**Records for processing**
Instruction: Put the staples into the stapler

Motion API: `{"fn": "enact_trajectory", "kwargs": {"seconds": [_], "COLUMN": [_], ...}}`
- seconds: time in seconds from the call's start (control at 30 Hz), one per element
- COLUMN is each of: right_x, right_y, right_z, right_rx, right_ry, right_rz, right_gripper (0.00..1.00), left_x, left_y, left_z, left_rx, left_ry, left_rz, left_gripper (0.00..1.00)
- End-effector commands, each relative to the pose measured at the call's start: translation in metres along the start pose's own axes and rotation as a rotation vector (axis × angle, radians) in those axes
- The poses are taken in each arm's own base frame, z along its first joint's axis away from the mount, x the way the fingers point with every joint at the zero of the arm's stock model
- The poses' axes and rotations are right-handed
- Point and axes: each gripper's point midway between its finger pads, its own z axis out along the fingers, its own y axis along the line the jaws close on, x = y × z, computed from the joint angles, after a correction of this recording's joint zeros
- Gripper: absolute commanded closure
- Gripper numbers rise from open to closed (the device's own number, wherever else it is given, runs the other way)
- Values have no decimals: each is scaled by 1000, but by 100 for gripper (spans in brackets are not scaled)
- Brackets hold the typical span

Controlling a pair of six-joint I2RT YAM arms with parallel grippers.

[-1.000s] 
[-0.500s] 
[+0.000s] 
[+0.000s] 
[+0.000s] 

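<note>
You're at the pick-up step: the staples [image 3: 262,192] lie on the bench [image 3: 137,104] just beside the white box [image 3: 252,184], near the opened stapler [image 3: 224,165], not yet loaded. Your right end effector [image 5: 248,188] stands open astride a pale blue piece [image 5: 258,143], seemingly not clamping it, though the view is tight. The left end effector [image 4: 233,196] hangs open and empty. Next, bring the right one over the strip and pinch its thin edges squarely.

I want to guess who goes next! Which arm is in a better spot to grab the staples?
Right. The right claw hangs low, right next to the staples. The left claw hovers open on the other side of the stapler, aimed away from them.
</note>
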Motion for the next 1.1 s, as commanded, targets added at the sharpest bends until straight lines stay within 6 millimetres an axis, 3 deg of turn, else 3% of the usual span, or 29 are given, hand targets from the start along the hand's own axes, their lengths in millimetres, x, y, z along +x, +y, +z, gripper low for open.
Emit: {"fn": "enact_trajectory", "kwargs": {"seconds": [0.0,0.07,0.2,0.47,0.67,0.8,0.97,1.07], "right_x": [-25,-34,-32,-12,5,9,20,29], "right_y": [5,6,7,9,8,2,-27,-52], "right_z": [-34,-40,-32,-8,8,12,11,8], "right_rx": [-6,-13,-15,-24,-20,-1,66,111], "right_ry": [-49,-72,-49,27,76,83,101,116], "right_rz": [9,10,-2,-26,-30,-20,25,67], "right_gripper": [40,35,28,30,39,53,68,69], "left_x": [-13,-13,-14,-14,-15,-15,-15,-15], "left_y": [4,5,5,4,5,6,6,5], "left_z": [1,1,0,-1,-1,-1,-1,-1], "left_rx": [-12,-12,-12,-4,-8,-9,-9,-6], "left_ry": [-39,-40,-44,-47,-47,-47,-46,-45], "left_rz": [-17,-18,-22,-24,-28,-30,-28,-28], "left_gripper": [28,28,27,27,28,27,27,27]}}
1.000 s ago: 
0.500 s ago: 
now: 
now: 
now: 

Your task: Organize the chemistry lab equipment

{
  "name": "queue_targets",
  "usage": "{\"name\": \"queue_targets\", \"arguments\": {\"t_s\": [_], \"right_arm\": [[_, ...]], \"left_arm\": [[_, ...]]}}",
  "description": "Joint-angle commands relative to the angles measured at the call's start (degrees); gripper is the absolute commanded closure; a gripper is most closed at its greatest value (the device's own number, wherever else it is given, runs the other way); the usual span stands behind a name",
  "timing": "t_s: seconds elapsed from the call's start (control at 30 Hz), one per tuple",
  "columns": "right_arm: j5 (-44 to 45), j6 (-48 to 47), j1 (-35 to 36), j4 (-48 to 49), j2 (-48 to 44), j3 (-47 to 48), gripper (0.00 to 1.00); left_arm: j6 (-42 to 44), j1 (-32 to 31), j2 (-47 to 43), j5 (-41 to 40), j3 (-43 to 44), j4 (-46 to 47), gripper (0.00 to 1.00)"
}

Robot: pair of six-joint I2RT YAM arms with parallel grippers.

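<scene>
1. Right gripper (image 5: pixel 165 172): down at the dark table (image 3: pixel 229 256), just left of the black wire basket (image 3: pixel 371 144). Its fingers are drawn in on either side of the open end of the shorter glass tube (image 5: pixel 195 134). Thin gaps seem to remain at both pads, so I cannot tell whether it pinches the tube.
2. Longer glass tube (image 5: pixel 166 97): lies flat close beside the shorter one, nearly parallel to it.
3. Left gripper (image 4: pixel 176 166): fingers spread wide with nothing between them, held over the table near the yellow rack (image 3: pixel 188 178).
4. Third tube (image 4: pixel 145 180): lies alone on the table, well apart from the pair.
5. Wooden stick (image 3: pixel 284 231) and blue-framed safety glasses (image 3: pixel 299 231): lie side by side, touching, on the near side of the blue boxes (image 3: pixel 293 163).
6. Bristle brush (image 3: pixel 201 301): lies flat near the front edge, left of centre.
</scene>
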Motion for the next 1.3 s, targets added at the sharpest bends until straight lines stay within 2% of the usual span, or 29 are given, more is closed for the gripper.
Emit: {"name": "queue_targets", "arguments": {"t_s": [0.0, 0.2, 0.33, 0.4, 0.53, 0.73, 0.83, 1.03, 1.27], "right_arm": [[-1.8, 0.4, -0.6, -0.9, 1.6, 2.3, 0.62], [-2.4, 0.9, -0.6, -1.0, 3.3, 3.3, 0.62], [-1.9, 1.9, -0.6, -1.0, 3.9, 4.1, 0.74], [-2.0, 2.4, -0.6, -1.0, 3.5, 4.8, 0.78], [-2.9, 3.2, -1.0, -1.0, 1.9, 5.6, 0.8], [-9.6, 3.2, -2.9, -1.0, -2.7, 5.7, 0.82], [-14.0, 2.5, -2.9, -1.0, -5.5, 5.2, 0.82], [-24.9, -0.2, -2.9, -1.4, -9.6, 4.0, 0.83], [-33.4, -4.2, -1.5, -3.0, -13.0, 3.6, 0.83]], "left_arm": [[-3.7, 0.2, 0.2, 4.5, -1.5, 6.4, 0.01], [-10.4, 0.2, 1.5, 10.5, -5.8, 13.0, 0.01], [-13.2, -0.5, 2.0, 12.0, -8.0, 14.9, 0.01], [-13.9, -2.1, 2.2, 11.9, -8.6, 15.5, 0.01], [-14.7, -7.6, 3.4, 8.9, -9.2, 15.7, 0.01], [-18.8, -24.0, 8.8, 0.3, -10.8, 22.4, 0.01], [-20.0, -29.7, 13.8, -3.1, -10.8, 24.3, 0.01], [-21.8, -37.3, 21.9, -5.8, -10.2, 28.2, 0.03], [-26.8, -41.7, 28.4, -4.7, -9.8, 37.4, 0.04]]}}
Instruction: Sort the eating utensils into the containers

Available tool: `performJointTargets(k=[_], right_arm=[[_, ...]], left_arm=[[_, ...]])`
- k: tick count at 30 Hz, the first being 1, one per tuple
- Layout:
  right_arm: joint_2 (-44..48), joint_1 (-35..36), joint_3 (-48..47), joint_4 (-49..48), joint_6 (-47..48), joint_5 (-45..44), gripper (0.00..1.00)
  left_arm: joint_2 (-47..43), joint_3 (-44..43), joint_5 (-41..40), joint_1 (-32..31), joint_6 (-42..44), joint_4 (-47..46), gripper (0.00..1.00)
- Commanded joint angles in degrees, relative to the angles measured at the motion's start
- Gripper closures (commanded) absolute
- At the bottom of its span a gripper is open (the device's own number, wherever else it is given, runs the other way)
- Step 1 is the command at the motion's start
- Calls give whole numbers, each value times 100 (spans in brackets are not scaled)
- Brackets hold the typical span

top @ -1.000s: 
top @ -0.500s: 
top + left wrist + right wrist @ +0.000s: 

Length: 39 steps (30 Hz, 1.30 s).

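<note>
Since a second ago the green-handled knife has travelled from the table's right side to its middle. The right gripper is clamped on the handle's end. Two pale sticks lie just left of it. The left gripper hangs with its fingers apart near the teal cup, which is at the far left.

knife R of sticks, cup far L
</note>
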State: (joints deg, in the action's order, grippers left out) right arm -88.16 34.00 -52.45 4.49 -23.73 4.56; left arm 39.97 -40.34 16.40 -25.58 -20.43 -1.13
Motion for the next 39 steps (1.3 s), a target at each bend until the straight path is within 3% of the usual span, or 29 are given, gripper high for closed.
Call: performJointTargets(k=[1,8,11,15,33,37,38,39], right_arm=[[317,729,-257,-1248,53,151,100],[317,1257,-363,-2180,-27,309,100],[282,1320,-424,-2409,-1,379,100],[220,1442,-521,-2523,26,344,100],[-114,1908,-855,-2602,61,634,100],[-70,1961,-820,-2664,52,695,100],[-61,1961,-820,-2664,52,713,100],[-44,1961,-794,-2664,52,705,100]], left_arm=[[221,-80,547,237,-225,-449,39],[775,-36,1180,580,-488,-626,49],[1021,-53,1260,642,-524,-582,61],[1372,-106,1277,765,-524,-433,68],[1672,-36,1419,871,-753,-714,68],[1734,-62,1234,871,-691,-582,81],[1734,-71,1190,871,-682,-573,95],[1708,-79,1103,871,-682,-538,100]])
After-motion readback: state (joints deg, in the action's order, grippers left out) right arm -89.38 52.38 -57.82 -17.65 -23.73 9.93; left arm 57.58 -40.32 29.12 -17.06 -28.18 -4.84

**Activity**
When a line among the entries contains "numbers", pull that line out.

**Exercise result**
- Gripper numbers rise from open to closed (the device's own number, wherever else it is given, runs the other way)
- Calls give whole numbers, each value times 100 (spans in brackets are not scaled)

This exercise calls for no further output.